Problem requirements: Copy all entries exactly, and wherever an entry holds a picture, leave that picture out.

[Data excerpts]
· · · ·
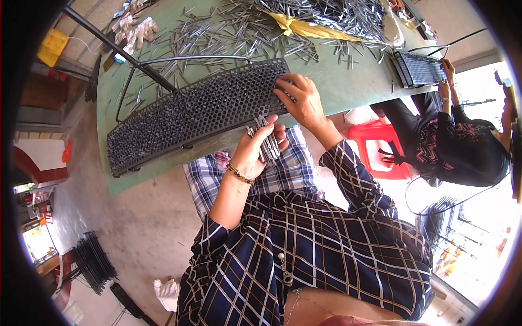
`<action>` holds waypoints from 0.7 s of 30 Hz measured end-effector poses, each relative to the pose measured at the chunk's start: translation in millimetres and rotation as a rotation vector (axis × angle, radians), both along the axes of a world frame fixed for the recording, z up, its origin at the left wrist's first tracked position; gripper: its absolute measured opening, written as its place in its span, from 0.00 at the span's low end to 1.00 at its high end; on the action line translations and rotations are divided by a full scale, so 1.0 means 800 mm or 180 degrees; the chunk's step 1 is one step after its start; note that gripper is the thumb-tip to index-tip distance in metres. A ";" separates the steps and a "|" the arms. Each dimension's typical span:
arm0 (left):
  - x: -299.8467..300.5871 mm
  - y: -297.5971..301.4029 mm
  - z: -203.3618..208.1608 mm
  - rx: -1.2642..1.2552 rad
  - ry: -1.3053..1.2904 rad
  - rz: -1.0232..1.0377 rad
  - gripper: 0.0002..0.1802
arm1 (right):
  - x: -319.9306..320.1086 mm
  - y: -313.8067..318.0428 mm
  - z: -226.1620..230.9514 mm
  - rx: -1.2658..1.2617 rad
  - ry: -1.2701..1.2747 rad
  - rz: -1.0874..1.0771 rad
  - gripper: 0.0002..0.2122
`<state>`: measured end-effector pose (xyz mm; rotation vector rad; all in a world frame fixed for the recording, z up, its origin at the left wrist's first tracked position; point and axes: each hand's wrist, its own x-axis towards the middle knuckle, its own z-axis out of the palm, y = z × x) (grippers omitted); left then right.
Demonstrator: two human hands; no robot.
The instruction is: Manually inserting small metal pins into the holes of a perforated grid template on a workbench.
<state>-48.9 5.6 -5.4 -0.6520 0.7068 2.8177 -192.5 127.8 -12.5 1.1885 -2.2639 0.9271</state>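
Observation:
A long black perforated rack (196, 111) lies slanted along the near edge of the green table. Its many round holes look filled with small dark pieces toward the left end. Below the rack's right part, my left hand (255, 146) is closed around a bundle of thin silvery metal rods (267, 145), which stick out at both ends of the grip. My right hand (303, 102) rests over the rack's right end, its fingers bent together at the holes. Whatever those fingertips may hold is too small to make out.
Loose metal rods (217, 41) lie scattered over the green table (326, 79), heaped at the back beside a yellow strip (315, 30). Gloves (133, 35) lie at the far left. On the right, a co-worker (462, 136) handles another rack (421, 69) near a red stool (375, 149).

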 end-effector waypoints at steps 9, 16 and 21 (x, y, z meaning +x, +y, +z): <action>0.008 -0.009 0.014 -0.0806 0.0429 -0.0264 0.15 | 0.042 0.006 0.038 -0.0279 -0.3440 0.0865 0.10; 0.014 -0.008 0.018 -0.1092 0.0559 -0.0744 0.14 | 0.047 0.010 0.037 -0.0637 -0.4942 0.1013 0.09; 0.018 -0.015 0.012 -0.1002 0.0517 -0.0729 0.15 | 0.050 0.006 0.031 -0.0535 -0.5114 0.0770 0.09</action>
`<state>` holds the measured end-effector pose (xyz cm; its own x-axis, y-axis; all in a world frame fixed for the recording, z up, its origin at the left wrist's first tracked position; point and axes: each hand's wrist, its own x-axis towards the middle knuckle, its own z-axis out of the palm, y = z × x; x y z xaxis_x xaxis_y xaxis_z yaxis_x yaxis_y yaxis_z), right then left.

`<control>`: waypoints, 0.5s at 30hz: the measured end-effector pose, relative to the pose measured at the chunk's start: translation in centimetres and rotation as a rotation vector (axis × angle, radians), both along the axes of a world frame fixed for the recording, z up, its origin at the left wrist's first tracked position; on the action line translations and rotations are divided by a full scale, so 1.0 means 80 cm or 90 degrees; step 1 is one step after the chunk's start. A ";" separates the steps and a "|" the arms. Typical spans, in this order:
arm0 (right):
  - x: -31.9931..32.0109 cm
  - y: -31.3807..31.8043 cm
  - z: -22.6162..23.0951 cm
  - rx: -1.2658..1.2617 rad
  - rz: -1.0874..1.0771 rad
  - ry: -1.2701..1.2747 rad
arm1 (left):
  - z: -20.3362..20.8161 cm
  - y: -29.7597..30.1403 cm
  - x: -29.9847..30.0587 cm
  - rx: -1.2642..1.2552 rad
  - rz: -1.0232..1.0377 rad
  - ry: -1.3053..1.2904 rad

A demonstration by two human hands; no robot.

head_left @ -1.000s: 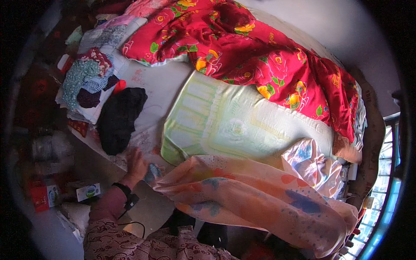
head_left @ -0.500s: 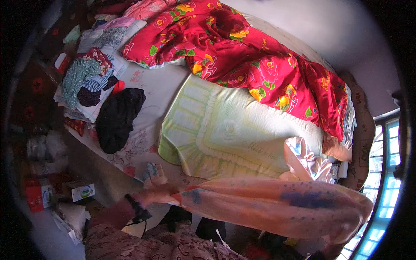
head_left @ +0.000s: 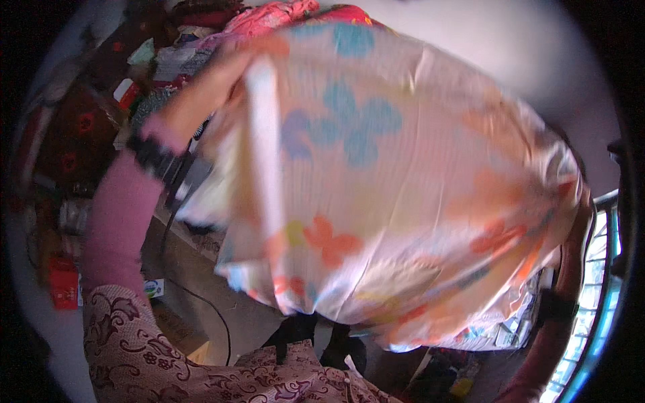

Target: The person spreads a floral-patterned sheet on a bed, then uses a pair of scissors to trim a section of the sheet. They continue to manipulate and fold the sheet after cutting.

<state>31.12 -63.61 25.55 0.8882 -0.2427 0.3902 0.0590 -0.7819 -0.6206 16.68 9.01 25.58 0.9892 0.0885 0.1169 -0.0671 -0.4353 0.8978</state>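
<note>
Between spread hands, thin creased cloth, rounded petal print

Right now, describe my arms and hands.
Your left hand is bare; its wrist wears a bulky black band, apparently with a thin dark cable. The left sleeve is plain mauve, scroll-patterned higher up. A dark band circles the right wrist; the right sleeve looks mauve in shadow.

A mauve left sleeve meets a black wristband. Below the sleeve, a pale garment bears maroon floral scrolls.
</note>
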 end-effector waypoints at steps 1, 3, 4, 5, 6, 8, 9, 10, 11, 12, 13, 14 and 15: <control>0.022 0.011 0.001 -0.049 -0.019 -0.005 | -0.003 -0.009 0.036 -0.035 0.046 -0.028; 0.059 0.030 0.000 -0.076 -0.027 -0.036 | -0.019 -0.026 0.094 0.020 -0.010 -0.047; 0.070 0.041 0.000 -0.052 0.012 -0.058 | -0.027 -0.030 0.113 0.022 -0.029 -0.048; 0.088 0.051 -0.005 -0.120 0.005 -0.076 | -0.038 -0.037 0.132 0.008 -0.036 -0.044; 0.103 0.063 -0.015 -0.164 0.004 -0.098 | -0.045 -0.040 0.150 -0.007 -0.047 -0.038; 0.123 0.083 -0.035 -0.173 0.037 -0.100 | -0.057 -0.045 0.178 -0.039 -0.074 -0.027; 0.132 0.091 -0.048 -0.176 0.048 -0.078 | -0.061 -0.045 0.191 -0.052 -0.088 -0.019; 0.141 0.099 -0.063 -0.159 0.082 -0.059 | -0.068 -0.043 0.199 -0.060 -0.099 -0.012; 0.148 0.101 -0.071 -0.166 0.099 -0.061 | -0.073 -0.038 0.209 -0.072 -0.108 -0.020; 0.148 0.107 -0.089 -0.181 0.126 -0.042 | -0.081 -0.035 0.211 -0.084 -0.119 -0.007; 0.151 0.109 -0.110 -0.196 0.149 -0.017 | -0.093 -0.028 0.219 -0.097 -0.133 0.017; 0.148 0.109 -0.127 -0.244 0.166 -0.008 | -0.108 -0.024 0.219 -0.100 -0.143 0.037; 0.142 0.109 -0.147 -0.294 0.183 0.005 | -0.130 -0.017 0.211 -0.080 -0.141 0.054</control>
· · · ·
Result for this task:
`<action>` holds waypoints from 0.7 s of 30 Hz measured end-effector poses, each relative to the pose measured at the chunk's start: translation in millimetres and rotation as a rotation vector (axis × angle, radians), both along the axes of a world frame fixed for the recording, z up, its origin at the left wrist's first tracked position; gripper: its absolute measured opening, written as its place in its span, from 0.00 at the span's low end to 1.00 at its high end; on the action line translations and rotations are divided by a full scale, so 1.0 means 800 mm or 180 degrees; the chunk's step 1 is one step after its start; note that gripper is the thumb-tip to index-tip distance in metres. A ";" separates the steps and a "|" the arms. Each dimension's typical span:
arm0 (left):
  - x: -299.8467..300.5871 mm
  - y: -297.5971..301.4029 mm
  - z: -203.3618..208.1608 mm
  - rx: -1.2642..1.2552 rad
  - ry: -1.3053..1.2904 rad
  - rz: -1.0232..1.0377 rad
  - gripper: 0.0002..0.1802
arm1 (right):
  - x: -319.9306..320.1086 mm
  - y: -313.8067..318.0428 mm
  - z: -226.1620..230.9514 mm
  - rx: -1.2658..1.2617 rad
  - ry: -1.2701..1.2747 rad
  - rz: -1.0874..1.0771 rad
  - gripper: 0.0002..0.2122
`<state>`: measured end-effector pose (xyz mm; rotation vector rad; all in a world frame fixed for the recording, z up, its origin at the left wrist's first tracked position; point and axes: each hand's wrist, its own x-axis towards the middle knuckle, its own z-axis out of the palm, y = z × x) (grippers omitted); left then right.
Demonstrator: two human hands; no robot.
The instruction is: Manually inserting small metal pins into the holes of a perforated grid template on a workbench.
<state>-48.9 5.6 -5.4 -0.6520 0.7068 2.8177 -192.5 127.8 -12.5 1.1885 -2.2639 0.9271</state>
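Observation:
A long black perforated rack (196, 111) lies slanted along the near edge of the green table. Its many round holes look filled with small dark pieces toward the left end. Below the rack's right part, my left hand (255, 146) is closed around a bundle of thin silvery metal rods (267, 145), which stick out at both ends of the grip. My right hand (303, 102) rests over the rack's right end, its fingers bent together at the holes. Whatever those fingertips may hold is too small to make out.
Loose metal rods (217, 41) lie scattered over the green table (326, 79), heaped at the back beside a yellow strip (315, 30). Gloves (133, 35) lie at the far left. On the right, a co-worker (462, 136) handles another rack (421, 69) near a red stool (375, 149).
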
 end-effector waypoints at steps 9, 16 and 21 (x, y, z meaning +x, +y, +z): <action>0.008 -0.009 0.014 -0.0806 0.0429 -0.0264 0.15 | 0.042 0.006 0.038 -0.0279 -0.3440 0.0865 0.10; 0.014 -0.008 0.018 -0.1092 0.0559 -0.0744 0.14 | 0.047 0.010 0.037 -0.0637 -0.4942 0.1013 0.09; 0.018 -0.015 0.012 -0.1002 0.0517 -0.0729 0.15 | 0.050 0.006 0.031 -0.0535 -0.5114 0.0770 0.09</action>
`<state>` holds the measured end-effector pose (xyz cm; its own x-axis, y-axis; all in a world frame fixed for the recording, z up, its origin at the left wrist's first tracked position; point and axes: each hand's wrist, its own x-axis towards the middle knuckle, its own z-axis out of the palm, y = z × x; x y z xaxis_x xaxis_y xaxis_z yaxis_x yaxis_y yaxis_z), right then left.

`<control>`: waypoints, 0.5s at 30hz: the measured end-effector pose, relative to the pose measured at the chunk's start: translation in centimetres and rotation as a rotation vector (axis × angle, radians), both along the axes of a world frame fixed for the recording, z up, its origin at the left wrist's first tracked position; on the action line translations and rotations are divided by a full scale, so 1.0 means 80 cm or 90 degrees; step 1 is one step after the chunk's start. A ";" separates the steps and a "|" the arms. Typical spans, in this order:
arm0 (right):
  - x: -31.9931..32.0109 cm
  - y: -31.3807..31.8043 cm
  - z: -22.6162..23.0951 cm
  - rx: -1.2658..1.2617 rad
  - rz: -1.0874..1.0771 rad
  - ry: -1.2701..1.2747 rad
arm1 (left):
  - z: -20.3362..20.8161 cm
  - y: -29.7597..30.1403 cm
  - x: -29.9847..30.0587 cm
  - rx: -1.2642..1.2552 rad
  - rz: -1.0232..1.0377 rad
  - ry: -1.3053..1.2904 rad

A demonstration by two human hands; no robot.

head_left @ -1.000s: 
head_left @ -0.500s: 
head_left @ +0.000s: 

Target: The person spreads a floral-patterned sheet on a bed, then uses a pair of scissors to trim a section of the sheet. They continue to manipulate and fold the sheet after cutting.

<state>31.12 -63.61 25.55 0.8882 -0.2427 0.3902 0.0590 -0.7819 -0.6206 16.68 9.01 25.58 0.9892 0.0885 0.1169 -0.0671 -0.4353 0.8978</state>
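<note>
Between spread hands, thin creased cloth, rounded petal print

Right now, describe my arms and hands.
Your left hand is bare; its wrist wears a bulky black band, apparently with a thin dark cable. The left sleeve is plain mauve, scroll-patterned higher up. A dark band circles the right wrist; the right sleeve looks mauve in shadow.

A mauve left sleeve meets a black wristband. Below the sleeve, a pale garment bears maroon floral scrolls.
</note>
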 end-effector waypoints at steps 1, 3, 4, 5, 6, 8, 9, 10, 11, 12, 13, 14 and 15: <control>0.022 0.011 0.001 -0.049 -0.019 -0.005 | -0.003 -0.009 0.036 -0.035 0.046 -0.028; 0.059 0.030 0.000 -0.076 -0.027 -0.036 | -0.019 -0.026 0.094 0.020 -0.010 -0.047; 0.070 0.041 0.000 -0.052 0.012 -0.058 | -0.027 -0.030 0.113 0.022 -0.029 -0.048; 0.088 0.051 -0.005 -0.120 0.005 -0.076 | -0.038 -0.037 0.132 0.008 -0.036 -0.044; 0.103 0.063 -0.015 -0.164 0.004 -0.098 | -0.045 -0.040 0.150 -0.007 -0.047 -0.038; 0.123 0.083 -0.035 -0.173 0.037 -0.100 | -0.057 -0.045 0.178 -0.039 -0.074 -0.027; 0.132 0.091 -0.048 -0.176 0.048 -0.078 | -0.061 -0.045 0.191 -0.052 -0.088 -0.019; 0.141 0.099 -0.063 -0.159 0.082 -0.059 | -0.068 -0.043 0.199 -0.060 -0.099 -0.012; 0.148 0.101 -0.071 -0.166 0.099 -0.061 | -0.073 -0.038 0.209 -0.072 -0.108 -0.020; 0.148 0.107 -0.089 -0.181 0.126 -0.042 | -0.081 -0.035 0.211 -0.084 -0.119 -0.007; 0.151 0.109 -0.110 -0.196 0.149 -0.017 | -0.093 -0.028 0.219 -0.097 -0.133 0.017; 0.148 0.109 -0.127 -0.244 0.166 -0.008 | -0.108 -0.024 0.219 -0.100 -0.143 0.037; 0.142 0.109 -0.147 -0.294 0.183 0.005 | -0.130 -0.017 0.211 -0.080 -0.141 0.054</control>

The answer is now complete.